ABSTRACT: Peter Backus and Thien Nguyen
We study the effects of criminalising participation in the market for sex. This approach to the regulation of the market for sex an approach is often referred to as the Nordic Model of sex market regulation and over the last 20 years has been adopted in a number of countries, including Canada. In 2015, Northern Ireland adopted the Sex Buyer law, the only part of the United Kingdom to do so, and we use this unusual case of a sub-national change in sex market regulation to estimate the causal effects of the criminalisation of the purchasing of sexual services. Using newly constructed data sets, our results suggest the Sex Buyer Law reduced the size of the sex market in Northern Ireland and lead to decreases in sexual violence and in rates of sexually transmitted infections. Using panel data on sex market transactions, we find weaker evidence of the law reducing prices. Taken together the evidence suggests that the Sex Buyer Law can have positive effects it may leave sex workers themselves worse off in terms of income.

Dr Erez Yerushalmi - Imputing the Social Value of Public Healthcare: a General Equilibrium Simulation of Israel

Seminar: Wed 11 Dec

Presenter: Dr Erez Yerushalmi

ABSTRACT:

General Equilibrium Simulation of Israel

Countries with universal healthcare have experienced a rising demand for healthcare services without a corresponding rise in public supply. This has led to a debate on whether to increase private healthcare services - especially in hospitals and second-tier healthcare. Proponents for increasing private healthcare highlight gains in efficiency and innovation, while opponents emphasise its risk to social welfare. However, the monetary value of these gains and losses is seldom quantified.

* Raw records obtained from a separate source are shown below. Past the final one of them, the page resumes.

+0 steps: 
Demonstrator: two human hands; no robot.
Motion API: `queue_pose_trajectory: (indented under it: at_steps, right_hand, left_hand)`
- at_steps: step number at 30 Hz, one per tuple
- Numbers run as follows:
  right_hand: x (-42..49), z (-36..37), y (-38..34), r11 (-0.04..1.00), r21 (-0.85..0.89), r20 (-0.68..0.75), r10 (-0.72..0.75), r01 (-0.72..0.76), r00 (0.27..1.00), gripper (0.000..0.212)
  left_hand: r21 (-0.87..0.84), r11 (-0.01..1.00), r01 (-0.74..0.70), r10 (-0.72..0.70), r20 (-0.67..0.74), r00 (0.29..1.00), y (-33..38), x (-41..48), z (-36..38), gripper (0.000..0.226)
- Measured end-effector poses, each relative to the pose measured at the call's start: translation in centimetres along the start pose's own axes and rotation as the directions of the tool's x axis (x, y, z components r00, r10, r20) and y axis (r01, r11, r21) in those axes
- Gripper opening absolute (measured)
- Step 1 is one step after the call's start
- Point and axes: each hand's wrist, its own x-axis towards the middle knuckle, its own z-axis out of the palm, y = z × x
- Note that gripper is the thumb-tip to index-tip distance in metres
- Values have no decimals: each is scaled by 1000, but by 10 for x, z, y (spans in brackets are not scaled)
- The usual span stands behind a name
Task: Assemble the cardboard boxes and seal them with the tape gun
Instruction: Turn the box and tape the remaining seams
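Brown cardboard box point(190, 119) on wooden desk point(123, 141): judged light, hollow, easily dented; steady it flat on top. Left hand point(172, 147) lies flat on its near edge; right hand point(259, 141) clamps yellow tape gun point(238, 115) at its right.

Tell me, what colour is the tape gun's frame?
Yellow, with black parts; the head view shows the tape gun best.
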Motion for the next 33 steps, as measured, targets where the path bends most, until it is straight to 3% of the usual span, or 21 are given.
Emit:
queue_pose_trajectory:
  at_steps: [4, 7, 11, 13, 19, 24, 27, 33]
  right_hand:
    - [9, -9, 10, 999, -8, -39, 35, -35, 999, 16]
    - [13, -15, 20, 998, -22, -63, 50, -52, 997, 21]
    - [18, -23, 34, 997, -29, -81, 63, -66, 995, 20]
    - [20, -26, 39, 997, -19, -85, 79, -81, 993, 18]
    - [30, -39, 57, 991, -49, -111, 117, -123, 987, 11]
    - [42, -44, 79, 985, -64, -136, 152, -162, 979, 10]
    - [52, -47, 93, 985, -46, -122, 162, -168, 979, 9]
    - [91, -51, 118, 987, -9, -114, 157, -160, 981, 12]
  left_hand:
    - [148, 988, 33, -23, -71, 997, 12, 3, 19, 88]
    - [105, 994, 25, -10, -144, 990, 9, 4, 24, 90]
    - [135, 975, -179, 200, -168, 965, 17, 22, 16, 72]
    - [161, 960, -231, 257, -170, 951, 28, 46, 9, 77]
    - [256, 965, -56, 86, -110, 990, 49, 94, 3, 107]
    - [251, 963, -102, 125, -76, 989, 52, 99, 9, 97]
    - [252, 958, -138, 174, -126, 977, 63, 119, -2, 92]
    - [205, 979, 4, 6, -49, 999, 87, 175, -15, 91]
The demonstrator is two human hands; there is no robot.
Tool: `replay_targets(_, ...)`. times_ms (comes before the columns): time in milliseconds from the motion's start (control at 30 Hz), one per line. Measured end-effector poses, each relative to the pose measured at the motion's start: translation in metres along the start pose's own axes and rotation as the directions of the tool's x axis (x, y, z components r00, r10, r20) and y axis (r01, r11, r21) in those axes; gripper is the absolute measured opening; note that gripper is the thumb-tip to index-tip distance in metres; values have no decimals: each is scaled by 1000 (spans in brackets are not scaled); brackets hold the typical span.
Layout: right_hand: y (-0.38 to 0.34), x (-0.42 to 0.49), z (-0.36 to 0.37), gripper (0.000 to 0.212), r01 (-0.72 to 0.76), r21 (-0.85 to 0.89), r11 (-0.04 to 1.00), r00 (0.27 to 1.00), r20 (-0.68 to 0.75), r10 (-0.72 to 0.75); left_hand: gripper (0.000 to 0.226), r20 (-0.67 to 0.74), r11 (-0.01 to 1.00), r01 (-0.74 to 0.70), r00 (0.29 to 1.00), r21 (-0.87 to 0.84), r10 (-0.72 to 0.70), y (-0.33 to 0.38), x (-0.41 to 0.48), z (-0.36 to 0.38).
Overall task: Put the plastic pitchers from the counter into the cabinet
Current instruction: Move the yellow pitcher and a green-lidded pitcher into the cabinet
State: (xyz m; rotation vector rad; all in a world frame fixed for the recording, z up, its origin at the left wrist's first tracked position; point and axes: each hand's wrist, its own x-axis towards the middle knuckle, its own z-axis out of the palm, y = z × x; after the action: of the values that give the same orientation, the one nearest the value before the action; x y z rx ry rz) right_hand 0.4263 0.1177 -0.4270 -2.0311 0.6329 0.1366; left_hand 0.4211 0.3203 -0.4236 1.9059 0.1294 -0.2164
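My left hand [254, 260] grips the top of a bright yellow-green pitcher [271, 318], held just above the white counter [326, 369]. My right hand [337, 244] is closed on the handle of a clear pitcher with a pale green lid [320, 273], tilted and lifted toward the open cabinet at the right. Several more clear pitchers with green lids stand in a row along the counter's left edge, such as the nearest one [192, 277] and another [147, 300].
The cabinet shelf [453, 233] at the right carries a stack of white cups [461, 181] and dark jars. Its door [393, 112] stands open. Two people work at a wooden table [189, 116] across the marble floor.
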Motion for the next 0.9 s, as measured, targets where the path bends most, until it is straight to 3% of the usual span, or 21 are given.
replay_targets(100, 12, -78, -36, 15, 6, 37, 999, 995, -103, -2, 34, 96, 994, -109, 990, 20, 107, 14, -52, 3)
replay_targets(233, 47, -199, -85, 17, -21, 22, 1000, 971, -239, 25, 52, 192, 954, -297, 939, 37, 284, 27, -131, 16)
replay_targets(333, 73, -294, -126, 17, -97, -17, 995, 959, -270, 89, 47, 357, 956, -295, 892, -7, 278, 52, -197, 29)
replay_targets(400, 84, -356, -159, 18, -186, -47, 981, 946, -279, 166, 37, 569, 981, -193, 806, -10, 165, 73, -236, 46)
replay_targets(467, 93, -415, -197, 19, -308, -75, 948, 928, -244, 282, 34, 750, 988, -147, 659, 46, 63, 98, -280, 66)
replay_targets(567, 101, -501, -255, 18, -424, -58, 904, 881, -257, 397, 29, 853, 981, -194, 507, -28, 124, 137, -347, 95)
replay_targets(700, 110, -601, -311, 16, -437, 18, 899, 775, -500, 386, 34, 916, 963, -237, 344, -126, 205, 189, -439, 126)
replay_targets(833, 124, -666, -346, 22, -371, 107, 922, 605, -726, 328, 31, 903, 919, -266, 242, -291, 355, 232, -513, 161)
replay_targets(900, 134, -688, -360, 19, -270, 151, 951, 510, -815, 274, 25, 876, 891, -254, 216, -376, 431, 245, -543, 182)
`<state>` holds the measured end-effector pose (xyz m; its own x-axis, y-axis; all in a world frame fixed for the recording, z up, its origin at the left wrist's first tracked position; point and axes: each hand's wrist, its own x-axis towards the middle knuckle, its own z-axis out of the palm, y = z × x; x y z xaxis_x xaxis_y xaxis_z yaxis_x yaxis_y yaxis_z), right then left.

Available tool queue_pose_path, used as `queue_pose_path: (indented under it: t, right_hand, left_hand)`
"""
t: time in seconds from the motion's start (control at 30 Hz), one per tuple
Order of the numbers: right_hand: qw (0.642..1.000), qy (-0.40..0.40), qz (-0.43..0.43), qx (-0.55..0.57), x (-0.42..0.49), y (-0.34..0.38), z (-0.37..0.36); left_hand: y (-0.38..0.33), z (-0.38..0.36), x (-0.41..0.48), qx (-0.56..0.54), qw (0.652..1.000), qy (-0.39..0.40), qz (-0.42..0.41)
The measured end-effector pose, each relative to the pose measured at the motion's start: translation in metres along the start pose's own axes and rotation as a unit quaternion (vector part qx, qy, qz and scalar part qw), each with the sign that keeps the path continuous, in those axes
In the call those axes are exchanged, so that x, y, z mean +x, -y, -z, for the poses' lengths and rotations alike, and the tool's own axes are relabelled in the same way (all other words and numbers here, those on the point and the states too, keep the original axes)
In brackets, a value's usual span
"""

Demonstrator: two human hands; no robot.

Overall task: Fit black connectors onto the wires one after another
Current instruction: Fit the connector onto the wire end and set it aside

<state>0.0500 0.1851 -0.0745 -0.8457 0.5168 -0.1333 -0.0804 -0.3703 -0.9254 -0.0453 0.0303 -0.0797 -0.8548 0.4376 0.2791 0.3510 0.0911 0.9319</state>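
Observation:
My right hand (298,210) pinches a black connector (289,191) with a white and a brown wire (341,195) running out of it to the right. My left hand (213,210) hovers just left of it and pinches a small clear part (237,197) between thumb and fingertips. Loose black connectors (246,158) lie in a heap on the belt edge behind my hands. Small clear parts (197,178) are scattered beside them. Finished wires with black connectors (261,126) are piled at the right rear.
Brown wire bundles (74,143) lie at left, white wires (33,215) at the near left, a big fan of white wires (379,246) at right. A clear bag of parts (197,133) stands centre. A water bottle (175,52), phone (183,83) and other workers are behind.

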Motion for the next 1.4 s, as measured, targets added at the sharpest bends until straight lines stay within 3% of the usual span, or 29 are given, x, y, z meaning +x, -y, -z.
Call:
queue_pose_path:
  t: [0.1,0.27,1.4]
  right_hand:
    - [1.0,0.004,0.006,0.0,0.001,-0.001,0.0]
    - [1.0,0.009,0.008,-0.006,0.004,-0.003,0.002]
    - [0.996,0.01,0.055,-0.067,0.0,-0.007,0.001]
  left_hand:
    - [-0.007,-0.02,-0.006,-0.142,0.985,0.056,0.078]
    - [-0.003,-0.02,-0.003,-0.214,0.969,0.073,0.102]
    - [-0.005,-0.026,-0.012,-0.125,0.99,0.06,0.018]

The aim of this paper is to impute the minimum social value of public healthcare that corresponds to indifference between gains in economic efficiency with losses to social welfare. To do this, we develop a general equilibrium model that distinguishes between public-private healthcare services and public-private healthcare financing. Our approach resembles contingent valuation methods that introduce a hypothetical market. However, it is different because we use numerical simulation techniques to compare a regulated with a deregulated health-labour market, and the social value is modelled as a by-product of healthcare services. The model is then calibrated to our unique health-focused Social Accounting Matrix of Israel, and simulates the introduction of a hypothetical health-labour market (which is heavily regulated in the baseline).

Using a Monte-Carlo method, we estimate the minimum social value at around 26% of public healthcare financing. We furthermore simulate a deregulated healthcare scenario that internalises the imputed value of social value. We show that when assessing the best type of healthcare, policy makers should weigh the economic gains of deregulation with the lost social value. Well-being may even decrease in cases of over-privatisation.